• TASK TO CARRY OUT: In the listing below, how many lines contain the string "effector"? Reply with the number alone.

────────

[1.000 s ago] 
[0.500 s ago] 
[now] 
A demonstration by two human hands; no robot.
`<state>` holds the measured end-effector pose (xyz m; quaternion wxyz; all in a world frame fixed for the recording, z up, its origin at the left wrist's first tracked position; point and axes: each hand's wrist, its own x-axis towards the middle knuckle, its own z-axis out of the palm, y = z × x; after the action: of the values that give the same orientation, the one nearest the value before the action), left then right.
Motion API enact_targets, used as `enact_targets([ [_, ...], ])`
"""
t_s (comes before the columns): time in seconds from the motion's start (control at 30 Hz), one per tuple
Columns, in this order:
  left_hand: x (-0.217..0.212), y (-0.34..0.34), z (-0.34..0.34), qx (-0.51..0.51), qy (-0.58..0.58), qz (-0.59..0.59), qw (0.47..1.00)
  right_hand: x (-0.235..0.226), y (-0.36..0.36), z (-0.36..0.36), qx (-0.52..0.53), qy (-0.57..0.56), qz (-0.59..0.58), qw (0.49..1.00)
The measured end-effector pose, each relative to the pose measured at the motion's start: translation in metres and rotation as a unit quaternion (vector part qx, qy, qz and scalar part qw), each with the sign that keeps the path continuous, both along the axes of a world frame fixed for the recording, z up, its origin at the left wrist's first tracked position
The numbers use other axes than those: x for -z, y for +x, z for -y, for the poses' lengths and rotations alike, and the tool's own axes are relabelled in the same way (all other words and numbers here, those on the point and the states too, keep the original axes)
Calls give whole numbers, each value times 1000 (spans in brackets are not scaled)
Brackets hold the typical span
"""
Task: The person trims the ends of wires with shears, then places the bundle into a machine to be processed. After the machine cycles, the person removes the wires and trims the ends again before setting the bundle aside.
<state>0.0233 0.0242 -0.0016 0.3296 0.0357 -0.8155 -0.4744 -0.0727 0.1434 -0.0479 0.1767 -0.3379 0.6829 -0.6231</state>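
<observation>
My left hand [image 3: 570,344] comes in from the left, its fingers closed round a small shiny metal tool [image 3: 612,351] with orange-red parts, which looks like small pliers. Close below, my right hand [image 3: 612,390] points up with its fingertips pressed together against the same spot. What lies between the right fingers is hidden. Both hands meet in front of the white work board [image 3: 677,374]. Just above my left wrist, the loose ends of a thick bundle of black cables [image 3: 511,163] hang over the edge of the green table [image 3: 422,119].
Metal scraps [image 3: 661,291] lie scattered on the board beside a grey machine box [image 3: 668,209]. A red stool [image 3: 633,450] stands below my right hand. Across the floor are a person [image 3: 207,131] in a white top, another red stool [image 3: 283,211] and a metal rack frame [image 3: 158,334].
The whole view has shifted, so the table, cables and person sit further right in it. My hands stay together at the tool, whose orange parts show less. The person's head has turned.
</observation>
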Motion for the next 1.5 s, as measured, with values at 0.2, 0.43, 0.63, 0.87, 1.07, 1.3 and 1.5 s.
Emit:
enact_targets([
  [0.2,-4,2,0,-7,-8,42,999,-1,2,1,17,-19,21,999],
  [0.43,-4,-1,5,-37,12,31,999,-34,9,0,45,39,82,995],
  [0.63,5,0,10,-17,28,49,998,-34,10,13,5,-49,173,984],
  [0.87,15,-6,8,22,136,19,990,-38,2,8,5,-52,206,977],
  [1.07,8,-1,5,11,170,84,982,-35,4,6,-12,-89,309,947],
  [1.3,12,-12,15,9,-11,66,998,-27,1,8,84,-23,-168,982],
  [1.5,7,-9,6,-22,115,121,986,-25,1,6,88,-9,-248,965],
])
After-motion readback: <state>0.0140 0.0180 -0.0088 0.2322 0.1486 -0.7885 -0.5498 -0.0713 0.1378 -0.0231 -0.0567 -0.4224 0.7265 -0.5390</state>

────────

• RESPONSE: 2